Affiliation:
1. Department of Clinical Immunology and Rheumatology, Kalinga Institute of Medical Sciences, KIIT University, Bhubaneswar, India
Abstract
Introduction Neuropsychiatric manifestations in systemic lupus erythematosus (SLE) occur in about half of the patients; however, movement disorders like Parkinsonism are rare. We describe a case of SLE who presented solely with features of Parkinsonism. Case report 50-year-old female presented with global slowing of movements and slowing of speech since 2 months. On examination, she had mask-like facies with a faint malar rash sparing the nasolabial folds, hard palate ulcer, cog-wheel rigidity, and proximal muscle weakness. Lab evaluation revealed lymphopenia, high ESR, elevated lactate dehydrogenase, creatinine phosphokinase, AST, and ALT levels. She had high anti-dsDNA levels with low complements. Urinalysis showed proteinuria and hematuria. ANA was positive at a titer of 1:320, and she had positive anti-ribosomal-P antibody. She had severe flare with a SLEDAI of 33. She was treated with pulse IV methylprednisolone followed by cyclophosphamide (NIH protocol).

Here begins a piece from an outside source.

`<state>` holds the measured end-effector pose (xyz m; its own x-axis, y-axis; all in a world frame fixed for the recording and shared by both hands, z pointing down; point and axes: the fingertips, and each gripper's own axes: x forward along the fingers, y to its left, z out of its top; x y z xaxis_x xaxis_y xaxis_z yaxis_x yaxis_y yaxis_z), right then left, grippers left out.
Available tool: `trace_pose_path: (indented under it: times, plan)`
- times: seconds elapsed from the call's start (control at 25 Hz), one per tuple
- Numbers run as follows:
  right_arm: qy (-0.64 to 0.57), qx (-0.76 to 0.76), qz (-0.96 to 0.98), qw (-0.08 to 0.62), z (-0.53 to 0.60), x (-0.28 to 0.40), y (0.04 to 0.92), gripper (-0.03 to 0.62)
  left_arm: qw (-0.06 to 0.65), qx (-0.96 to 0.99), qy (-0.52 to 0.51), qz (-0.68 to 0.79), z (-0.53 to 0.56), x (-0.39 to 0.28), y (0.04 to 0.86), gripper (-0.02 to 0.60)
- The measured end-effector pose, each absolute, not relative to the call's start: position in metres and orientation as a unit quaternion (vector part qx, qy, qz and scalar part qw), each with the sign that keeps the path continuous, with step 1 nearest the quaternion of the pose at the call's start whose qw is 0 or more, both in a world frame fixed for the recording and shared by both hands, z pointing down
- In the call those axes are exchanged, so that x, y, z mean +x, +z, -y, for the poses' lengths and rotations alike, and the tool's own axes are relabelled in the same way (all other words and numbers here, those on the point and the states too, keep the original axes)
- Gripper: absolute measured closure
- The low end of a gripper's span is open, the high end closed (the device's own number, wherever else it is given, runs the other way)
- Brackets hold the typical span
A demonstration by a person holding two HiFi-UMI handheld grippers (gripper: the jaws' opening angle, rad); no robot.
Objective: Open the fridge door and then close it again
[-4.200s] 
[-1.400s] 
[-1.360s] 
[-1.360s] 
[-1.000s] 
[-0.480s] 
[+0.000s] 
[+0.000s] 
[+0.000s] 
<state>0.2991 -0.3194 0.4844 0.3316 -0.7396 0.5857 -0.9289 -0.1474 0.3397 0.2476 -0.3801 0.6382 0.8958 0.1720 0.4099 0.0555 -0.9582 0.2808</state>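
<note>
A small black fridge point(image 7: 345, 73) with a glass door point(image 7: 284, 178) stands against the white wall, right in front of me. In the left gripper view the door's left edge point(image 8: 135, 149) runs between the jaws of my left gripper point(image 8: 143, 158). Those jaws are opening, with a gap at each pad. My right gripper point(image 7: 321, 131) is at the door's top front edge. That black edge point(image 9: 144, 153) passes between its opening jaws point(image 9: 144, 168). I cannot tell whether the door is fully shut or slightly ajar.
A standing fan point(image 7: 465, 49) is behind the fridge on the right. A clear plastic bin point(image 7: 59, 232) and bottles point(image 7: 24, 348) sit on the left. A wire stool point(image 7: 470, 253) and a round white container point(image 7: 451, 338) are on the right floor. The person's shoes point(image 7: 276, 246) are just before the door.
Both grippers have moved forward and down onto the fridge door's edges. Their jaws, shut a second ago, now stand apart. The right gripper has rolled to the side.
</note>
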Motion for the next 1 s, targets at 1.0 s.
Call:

At 4 weeks follow-up, she had dramatic improvement in her Parkinsonian symptoms and her proximal muscle weakness. Discussion The prevalence of movement disorders in cases of neuropsychiatric SLE is very low at 0.7%, with chorea being most frequent and Parkinsonism rare. The pathogenesis is multifactorial including anti-dopaminergic antibodies or associated anti-phospholipids causing microvascular thrombosis or vasculitis of the thalamostriatal arteries or disease activity itself. As in our case, immunosuppression and optimal treatment of active lupus reverts symptoms in most cases. Conclusion A high index of suspicion needs to be exercised in cases of SLE presenting with Parkinsonism as adequate immunosuppression translates to near-complete recovery.